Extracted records

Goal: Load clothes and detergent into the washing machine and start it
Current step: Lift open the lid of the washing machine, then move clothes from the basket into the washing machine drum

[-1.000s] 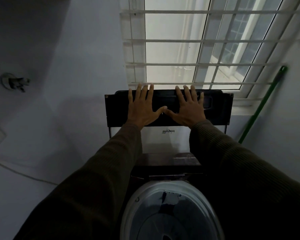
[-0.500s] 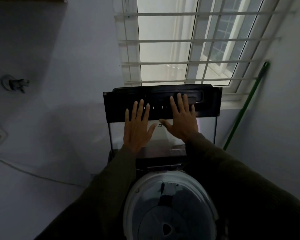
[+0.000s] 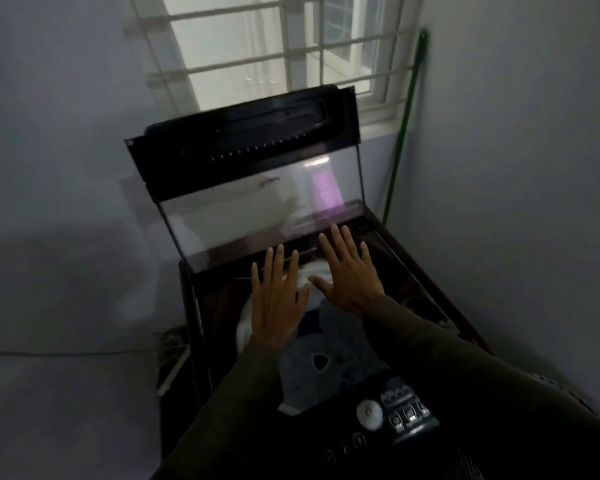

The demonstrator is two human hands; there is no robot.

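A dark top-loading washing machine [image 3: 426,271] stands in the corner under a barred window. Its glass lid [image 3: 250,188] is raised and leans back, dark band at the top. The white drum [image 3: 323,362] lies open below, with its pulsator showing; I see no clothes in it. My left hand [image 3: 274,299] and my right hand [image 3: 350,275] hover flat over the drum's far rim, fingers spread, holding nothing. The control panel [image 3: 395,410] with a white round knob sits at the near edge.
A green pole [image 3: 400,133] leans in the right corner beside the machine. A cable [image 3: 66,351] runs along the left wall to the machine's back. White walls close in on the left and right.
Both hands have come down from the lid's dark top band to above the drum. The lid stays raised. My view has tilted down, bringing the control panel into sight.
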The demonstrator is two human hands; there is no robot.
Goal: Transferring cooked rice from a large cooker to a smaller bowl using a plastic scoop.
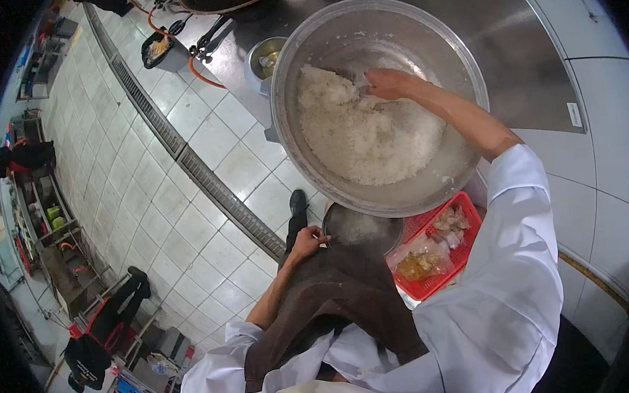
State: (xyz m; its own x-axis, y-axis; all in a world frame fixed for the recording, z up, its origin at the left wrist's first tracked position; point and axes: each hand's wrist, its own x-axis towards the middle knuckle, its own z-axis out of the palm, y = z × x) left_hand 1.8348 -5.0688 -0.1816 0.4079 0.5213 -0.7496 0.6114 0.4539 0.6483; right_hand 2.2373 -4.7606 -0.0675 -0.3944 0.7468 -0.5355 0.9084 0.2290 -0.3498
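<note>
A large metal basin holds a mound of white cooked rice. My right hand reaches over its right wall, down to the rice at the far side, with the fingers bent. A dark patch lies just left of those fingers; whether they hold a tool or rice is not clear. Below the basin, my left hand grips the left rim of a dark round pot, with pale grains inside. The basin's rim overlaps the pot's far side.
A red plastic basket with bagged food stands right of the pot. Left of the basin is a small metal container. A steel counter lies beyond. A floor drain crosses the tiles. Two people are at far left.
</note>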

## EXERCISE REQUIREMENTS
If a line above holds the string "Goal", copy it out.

## RESULT FOR THIS EXERCISE
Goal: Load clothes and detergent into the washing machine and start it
Goal: Transferring cooked rice from a large cooker to a smaller bowl using a plastic scoop.

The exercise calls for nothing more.